=== Brief ===
Write out the whole listing exactly; no images belong in it.

=== Information provided ===

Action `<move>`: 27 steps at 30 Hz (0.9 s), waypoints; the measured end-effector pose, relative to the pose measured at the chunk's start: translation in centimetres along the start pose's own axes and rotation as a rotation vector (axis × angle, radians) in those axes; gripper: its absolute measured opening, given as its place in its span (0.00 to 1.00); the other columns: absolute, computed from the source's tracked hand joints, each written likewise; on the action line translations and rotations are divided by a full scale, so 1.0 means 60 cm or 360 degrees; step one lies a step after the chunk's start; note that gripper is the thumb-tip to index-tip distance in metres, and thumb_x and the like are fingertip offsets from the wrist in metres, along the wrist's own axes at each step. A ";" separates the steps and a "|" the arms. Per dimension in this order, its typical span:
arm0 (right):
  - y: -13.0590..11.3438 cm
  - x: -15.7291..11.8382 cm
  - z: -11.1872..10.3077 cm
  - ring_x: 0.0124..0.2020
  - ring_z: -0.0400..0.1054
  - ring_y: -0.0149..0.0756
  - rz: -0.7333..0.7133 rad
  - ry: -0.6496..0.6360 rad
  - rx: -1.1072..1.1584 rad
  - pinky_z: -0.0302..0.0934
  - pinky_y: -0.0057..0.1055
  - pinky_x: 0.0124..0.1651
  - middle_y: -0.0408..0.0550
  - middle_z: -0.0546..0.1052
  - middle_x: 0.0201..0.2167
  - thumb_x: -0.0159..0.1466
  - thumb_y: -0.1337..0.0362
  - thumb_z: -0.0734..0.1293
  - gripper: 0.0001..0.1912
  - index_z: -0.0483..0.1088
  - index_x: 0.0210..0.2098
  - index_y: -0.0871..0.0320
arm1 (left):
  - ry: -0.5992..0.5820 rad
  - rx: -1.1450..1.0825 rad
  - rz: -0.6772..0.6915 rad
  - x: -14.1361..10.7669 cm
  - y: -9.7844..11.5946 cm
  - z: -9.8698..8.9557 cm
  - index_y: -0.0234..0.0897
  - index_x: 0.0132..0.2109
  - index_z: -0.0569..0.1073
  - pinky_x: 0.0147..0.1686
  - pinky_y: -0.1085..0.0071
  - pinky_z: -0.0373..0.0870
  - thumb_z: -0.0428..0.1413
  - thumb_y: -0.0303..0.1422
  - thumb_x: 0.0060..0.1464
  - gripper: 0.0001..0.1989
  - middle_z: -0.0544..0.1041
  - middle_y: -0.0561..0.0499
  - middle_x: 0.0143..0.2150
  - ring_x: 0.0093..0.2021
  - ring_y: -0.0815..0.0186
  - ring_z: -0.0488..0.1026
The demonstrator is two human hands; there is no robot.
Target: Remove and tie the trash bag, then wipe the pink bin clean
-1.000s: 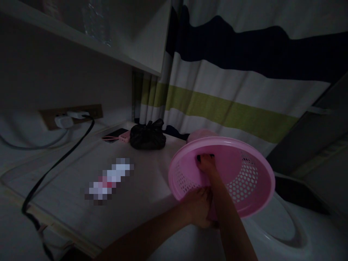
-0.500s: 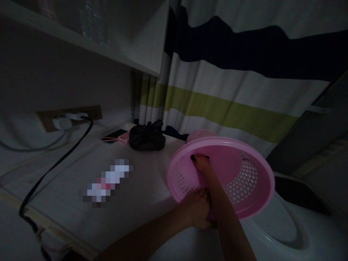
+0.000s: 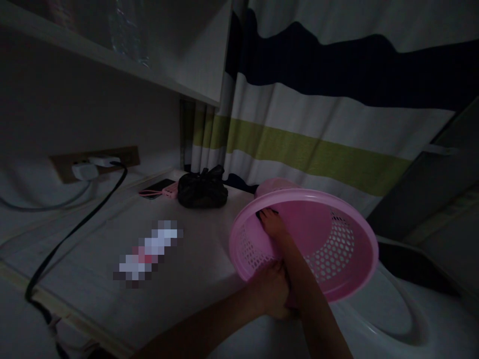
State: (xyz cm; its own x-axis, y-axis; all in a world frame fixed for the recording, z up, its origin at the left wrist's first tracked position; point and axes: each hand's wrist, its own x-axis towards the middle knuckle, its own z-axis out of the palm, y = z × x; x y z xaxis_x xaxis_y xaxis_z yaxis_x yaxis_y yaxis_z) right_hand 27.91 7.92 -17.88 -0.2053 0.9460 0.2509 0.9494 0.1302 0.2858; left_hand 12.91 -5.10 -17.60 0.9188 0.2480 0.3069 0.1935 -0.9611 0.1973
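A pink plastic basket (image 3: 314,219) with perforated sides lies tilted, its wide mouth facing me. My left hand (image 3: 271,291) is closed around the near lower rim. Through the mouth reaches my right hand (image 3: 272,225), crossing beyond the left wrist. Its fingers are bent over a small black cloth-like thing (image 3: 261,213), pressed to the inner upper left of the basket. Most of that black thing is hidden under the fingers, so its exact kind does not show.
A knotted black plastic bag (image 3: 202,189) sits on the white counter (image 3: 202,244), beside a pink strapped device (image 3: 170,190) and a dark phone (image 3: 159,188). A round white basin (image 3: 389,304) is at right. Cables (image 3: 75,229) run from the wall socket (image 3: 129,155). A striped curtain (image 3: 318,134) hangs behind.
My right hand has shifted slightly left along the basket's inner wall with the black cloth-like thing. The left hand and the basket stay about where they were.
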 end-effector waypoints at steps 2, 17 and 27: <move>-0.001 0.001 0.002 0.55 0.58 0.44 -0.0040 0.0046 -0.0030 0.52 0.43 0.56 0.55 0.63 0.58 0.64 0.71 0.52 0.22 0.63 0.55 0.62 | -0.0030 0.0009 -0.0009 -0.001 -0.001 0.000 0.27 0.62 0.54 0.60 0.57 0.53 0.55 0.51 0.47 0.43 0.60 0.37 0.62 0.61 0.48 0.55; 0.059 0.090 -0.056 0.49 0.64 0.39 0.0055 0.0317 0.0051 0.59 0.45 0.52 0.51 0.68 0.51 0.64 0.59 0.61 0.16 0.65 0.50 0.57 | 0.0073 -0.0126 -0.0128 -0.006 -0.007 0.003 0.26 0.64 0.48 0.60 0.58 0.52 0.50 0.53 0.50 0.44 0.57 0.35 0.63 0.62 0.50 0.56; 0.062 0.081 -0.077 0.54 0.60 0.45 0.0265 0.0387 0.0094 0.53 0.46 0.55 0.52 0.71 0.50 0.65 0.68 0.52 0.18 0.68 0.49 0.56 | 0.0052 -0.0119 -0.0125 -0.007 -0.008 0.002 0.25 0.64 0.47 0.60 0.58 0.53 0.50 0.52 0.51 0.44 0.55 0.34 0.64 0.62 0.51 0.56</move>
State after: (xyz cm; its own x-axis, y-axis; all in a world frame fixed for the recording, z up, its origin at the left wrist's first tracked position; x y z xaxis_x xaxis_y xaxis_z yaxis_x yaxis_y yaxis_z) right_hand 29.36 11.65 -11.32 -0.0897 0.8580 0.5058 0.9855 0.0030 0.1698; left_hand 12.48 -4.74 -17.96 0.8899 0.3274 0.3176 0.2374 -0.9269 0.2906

=== Response area ===
Action `<move>`: 27 steps at 30 Hz (0.9 s), waypoints; the measured end-effector pose, relative to the pose measured at the chunk's start: translation in centimetres along the start pose's own axes and rotation as a rotation vector (axis × angle, radians) in those axes; gripper: its absolute measured opening, given as its place in its span (0.00 to 1.00); the other columns: absolute, computed from the source's tracked hand joints, each written likewise; on the action line translations and rotations are divided by a full scale, so 1.0 means 60 cm or 360 degrees; step one lies a step after the chunk's start; note that gripper is the thumb-tip to index-tip distance in metres, and thumb_x and the like are fingertip offsets from the wrist in metres, along the wrist's own axes at each step. A ";" separates the steps and a "|" the arms. Per dimension in this order, its typical span:
arm0 (right):
  - y: -13.0590..11.3438 cm
  - x: -15.7291..11.8382 cm
  - z: -11.1872..10.3077 cm
  - ring_x: 0.0124..0.2020
  - ring_z: -0.0400..0.1054
  - ring_y: -0.0149..0.0756
  - rz: -0.7333..0.7133 rad
  - ry: -0.6496..0.6360 rad
  - rx: -1.1072..1.1584 rad
  - pinky_z: -0.0302..0.0934
  - pinky_y: -0.0057..0.1055
  - pinky_x: 0.0124..0.1651
  - middle_y: -0.0408..0.0550
  - middle_z: -0.0546..0.1052
  - middle_x: 0.0201..0.2167
  - thumb_x: -0.0159..0.1466
  - thumb_y: -0.1337..0.0362
  - thumb_z: -0.0734..0.1293
  - gripper: 0.0001..0.1912
  - index_z: -0.0483..0.1088
  - index_x: 0.0210..0.2098
  - index_y: -0.0871..0.0320
arm1 (left):
  - ry: -0.5992..0.5820 rad
  - rx: -1.1450..1.0825 rad
  - rz: -0.6772..0.6915 rad
  - x: -14.1361..10.7669 cm
  - y: -9.7844..11.5946 cm
  - z: -9.8698..8.9557 cm
  - index_y: -0.0234..0.0897
  - index_x: 0.0132..0.2109
  - index_z: -0.0569..0.1073
  - pinky_x: 0.0147..0.1686
  - pinky_y: -0.1085..0.0071
  - pinky_z: -0.0373..0.0870
  - thumb_z: -0.0428..0.1413
  - thumb_y: -0.0303..0.1422
  - thumb_x: 0.0060..0.1464
  - gripper: 0.0001..0.1989
  - middle_z: -0.0544..0.1041
  - middle_y: -0.0561..0.0499
  - middle_x: 0.0143..0.2150
  - ring_x: 0.0093..0.2021
  - ring_y: -0.0815..0.0186
  - ring_z: -0.0488..0.1026
The demonstrator is two human hands; there is no robot.
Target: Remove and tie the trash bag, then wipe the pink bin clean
-1.000s: 
-0.500s: 
+0.000s: 
State: (xyz cm; its own x-axis, y-axis; all in a world frame fixed for the recording, z up, its origin at the left wrist's first tracked position; point and axes: each hand's wrist, its own x-axis towards the middle knuckle, its own z-axis out of the palm, y = z × x; x y z xaxis_x xaxis_y xaxis_z yaxis_x yaxis_y yaxis_z) right_hand 27.91 7.92 -17.88 -0.2053 0.9460 0.2509 0.9494 0.1302 0.2858; left_hand 12.91 -5.10 -17.60 0.9188 0.2480 0.3069 0.1935 -0.9611 0.1973
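A pink plastic basket (image 3: 314,219) with perforated sides lies tilted, its wide mouth facing me. My left hand (image 3: 271,291) is closed around the near lower rim. Through the mouth reaches my right hand (image 3: 272,225), crossing beyond the left wrist. Its fingers are bent over a small black cloth-like thing (image 3: 261,213), pressed to the inner upper left of the basket. Most of that black thing is hidden under the fingers, so its exact kind does not show.
A knotted black plastic bag (image 3: 202,189) sits on the white counter (image 3: 202,244), beside a pink strapped device (image 3: 170,190) and a dark phone (image 3: 159,188). A round white basin (image 3: 389,304) is at right. Cables (image 3: 75,229) run from the wall socket (image 3: 129,155). A striped curtain (image 3: 318,134) hangs behind.
My right hand has shifted slightly left along the basket's inner wall with the black cloth-like thing. The left hand and the basket stay about where they were.
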 end-effector waypoints at steps 2, 17 and 27: <move>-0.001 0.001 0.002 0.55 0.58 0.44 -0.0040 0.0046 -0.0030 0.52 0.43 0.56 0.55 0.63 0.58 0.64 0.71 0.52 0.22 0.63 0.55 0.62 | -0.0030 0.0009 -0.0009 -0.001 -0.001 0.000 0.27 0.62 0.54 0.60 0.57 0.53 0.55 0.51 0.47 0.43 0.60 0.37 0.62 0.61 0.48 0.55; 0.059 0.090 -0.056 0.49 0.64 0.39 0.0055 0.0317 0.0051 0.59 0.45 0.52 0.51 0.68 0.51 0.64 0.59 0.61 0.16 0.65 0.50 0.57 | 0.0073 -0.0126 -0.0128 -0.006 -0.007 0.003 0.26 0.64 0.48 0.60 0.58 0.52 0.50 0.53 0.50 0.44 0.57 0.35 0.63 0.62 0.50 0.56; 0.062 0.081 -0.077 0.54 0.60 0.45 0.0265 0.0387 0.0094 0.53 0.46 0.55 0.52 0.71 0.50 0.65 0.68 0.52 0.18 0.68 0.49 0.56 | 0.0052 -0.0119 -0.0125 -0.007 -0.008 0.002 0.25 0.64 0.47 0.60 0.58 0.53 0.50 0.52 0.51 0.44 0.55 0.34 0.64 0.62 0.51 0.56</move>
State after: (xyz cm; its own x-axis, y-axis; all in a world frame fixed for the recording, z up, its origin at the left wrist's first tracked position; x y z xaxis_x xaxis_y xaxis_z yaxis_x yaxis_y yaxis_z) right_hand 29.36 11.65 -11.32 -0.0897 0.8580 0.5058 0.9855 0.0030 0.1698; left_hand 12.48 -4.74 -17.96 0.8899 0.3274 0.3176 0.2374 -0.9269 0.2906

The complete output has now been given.